→ TASK GOAL:
When you transcribe the listing that follows, keep every line exact and skip any picture.

→ DATA BLOCK:
========================
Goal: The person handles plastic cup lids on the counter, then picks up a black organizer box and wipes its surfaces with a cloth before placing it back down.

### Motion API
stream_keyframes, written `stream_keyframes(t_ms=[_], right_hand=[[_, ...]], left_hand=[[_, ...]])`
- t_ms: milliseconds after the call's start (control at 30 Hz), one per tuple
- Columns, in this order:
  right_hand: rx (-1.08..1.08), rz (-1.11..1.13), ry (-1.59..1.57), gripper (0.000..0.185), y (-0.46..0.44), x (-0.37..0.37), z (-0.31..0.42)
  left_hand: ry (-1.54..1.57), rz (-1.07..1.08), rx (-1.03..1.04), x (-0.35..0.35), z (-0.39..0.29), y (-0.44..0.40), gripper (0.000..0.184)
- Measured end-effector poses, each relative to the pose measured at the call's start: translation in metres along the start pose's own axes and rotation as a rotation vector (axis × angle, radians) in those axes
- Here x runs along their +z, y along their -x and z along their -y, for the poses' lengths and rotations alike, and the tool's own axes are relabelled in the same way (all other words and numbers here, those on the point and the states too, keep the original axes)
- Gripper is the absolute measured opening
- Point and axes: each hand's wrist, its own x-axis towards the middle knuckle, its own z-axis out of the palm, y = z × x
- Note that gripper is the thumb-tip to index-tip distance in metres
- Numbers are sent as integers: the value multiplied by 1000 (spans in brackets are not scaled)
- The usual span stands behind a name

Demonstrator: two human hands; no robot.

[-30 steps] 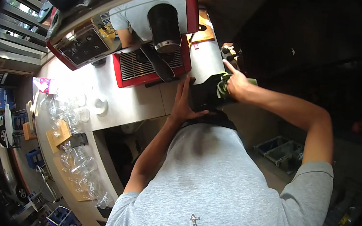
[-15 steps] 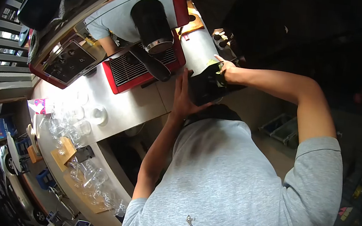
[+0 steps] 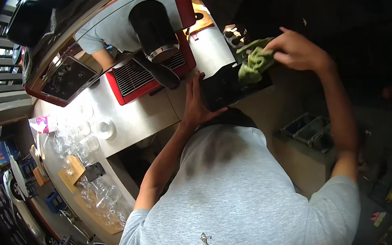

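My right hand (image 3: 298, 52) pinches a crumpled green cloth (image 3: 256, 64), which hangs down to the far end of a dark, box-shaped object (image 3: 221, 89). That object lies by the counter edge in front of my waist, and its exact kind cannot be made out. Around its near end my left hand (image 3: 195, 105) is braced, thumb on one side and fingers on the other. Just left of it stands a red and chrome espresso machine (image 3: 126, 97), with a black-handled portafilter (image 3: 156, 69) locked in its group head.
Clear glasses (image 3: 89, 144) stand on the steel counter (image 3: 140, 121) at left. More glassware (image 3: 100, 196) sits on a wooden board nearer me, beside a wooden block (image 3: 72, 169). A grey divided tray (image 3: 306, 130) is at lower right.
My right hand has lifted up and to the right, drawing the green cloth into fuller view. My left hand stays on the dark object. The view has shifted slightly.
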Motion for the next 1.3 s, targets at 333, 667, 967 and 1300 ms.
stream_keyframes(t_ms=[333,667,967,1300], right_hand=[[20,-1392,-1931,53,98,154,-53],[439,-988,-1420,50,31,240,-26],[452,-784,-1292,52,29,223,-36],[574,-763,-1256,50,35,235,-42]], left_hand=[[132,121,-159,-16,-21,-4,130],[268,209,-225,-20,-27,-20,124],[107,198,-139,-10,-23,-35,128],[-98,-9,-98,9,-16,-51,97]])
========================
→ RESPONSE AREA:
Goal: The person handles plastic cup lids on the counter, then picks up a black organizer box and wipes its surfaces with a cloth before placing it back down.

### Motion API
stream_keyframes, written `stream_keyframes(t_ms=[_], right_hand=[[_, ...]], left_hand=[[_, ...]])`
- t_ms: milliseconds after the call's start (control at 30 Hz), one per tuple
- Columns, in this order:
  right_hand: rx (-1.08..1.08), rz (-1.11..1.13), ry (-1.59..1.57), gripper (0.000..0.185), y (-0.46..0.44), x (-0.37..0.37), z (-0.31..0.42)
  left_hand: ry (-1.54..1.57), rz (-1.07..1.08), rx (-1.03..1.04), x (-0.35..0.35), z (-0.39..0.29), y (-0.44..0.40), gripper (0.000..0.184)
- Measured end-effector poses, each relative to the pose measured at the call's start: translation in metres along the start pose's own axes and rotation as a rotation vector (axis × angle, radians) in those axes
- Here x runs along their +z, y along their -x and z along their -y, for the poses' lengths and rotations alike, and the tool's own axes are relabelled in the same way (all other words and numbers here, those on the point and the states too, keep the original axes)
- Gripper is the absolute measured opening
- Point and axes: each hand's wrist, its own x-axis towards the middle knuckle, its own z-axis out of the palm, y = z × x
- Note that gripper is the thumb-tip to index-tip distance in metres
- Numbers are sent as integers: the value multiplied by 1000 (spans in brackets are not scaled)
- The usual span stands behind a name

Demonstrator: two human hands; no robot.

[-30 steps] 
[-15 steps] 
[+0 steps] 

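My right hand (image 3: 298, 52) pinches a crumpled green cloth (image 3: 256, 64), which hangs down to the far end of a dark, box-shaped object (image 3: 221, 89). That object lies by the counter edge in front of my waist, and its exact kind cannot be made out. Around its near end my left hand (image 3: 195, 105) is braced, thumb on one side and fingers on the other. Just left of it stands a red and chrome espresso machine (image 3: 126, 97), with a black-handled portafilter (image 3: 156, 69) locked in its group head.
Clear glasses (image 3: 89, 144) stand on the steel counter (image 3: 140, 121) at left. More glassware (image 3: 100, 196) sits on a wooden board nearer me, beside a wooden block (image 3: 72, 169). A grey divided tray (image 3: 306, 130) is at lower right.
My right hand has lifted up and to the right, drawing the green cloth into fuller view. My left hand stays on the dark object. The view has shifted slightly.
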Motion for the next 1.3 s, targets at 333, 667, 967 and 1300 ms.
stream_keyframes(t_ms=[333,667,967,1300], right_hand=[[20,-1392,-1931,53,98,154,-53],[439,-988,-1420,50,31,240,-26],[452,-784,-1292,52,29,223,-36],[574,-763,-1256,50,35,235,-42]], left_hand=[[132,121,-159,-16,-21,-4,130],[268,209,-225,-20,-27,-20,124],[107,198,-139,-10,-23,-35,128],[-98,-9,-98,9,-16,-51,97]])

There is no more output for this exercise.